Clinical Training Ranked

The University of New Mexico School of Law’s Clinical Education Program ranked ninth in the nation in the 2014 U.S. News & World Report Clinical Program rankings.

“Clinical legal education is growing in importance and relevance to successful entry into the profession," School of Law Dean David Herring said. "As law schools around the country try to enhance their clinical offerings, it is important to be a leader in this area." He noted the program as "pioneering, inclusive and required." 

The University of New Mexico School of Law was one of the first law schools in the country to create a mandatory in-house, live-client clinic where students earn law school credit while representing real clients under the supervision of tenured and tenure-track faculty. UNM Law is committed to preparing its graduates to the fullest extent possible for the practice of law and our Clinical Program plays a key role creating practice-ready law graduates, Herring said.

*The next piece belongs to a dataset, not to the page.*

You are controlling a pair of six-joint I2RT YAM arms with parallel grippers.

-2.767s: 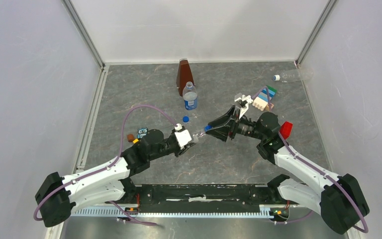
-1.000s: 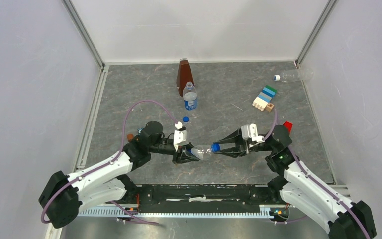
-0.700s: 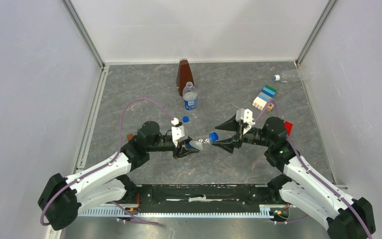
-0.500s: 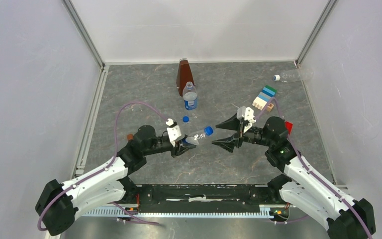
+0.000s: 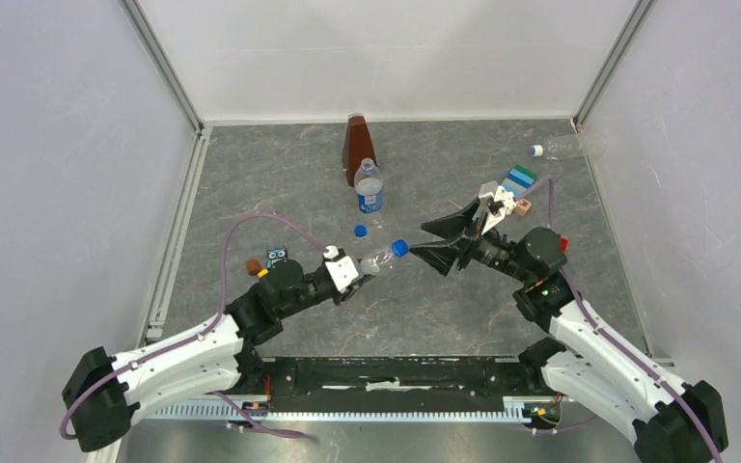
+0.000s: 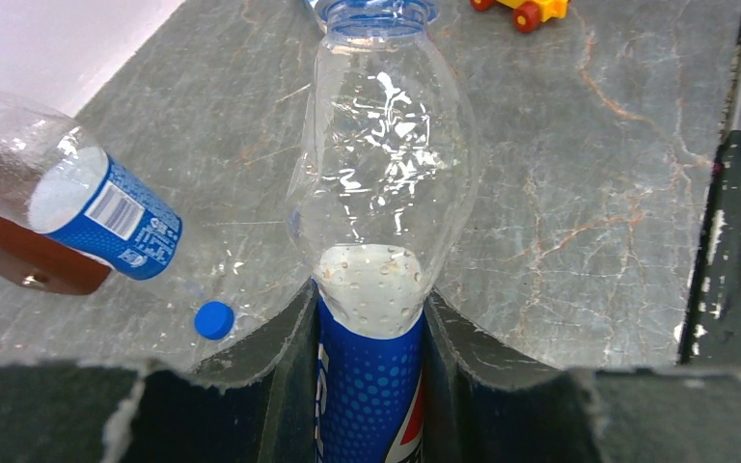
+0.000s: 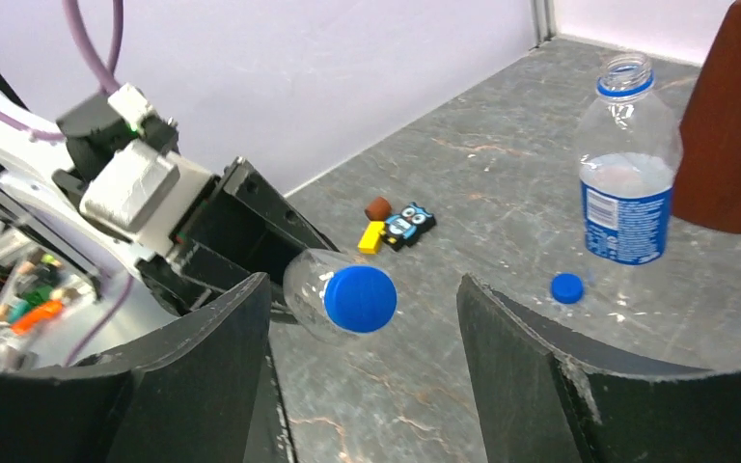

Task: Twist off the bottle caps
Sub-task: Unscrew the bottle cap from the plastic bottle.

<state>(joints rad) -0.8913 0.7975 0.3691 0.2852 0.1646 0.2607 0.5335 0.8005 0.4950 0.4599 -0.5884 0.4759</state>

Working in multidisciplinary teams in the clinics, students enhance their legal practice skills through hands-on learn problem solving and skill-building client relations. UNM Law students have appeared in Metropolitan Court, District Courts, Tribal Courts, the New Mexico Court of Appeals and the New Mexico Supreme Court as part of their clinical training. The UNM School of Law Clinical Education Program currently offers four areas of focus including, Business and Tax, Community Lawyering, Law Practice, and Southwest Indian Law to ensure students are client-ready upon graduation.

“We are proud of our long tradition of serving as national leaders in clinical legal education. We look forward to providing each of our law students with the opportunity to serve clients and our community,” said April Land, associate dean for Clinical Affairs. The UNM Law Clinical Program has consistently ranked at or near the top ten in the country since its inception.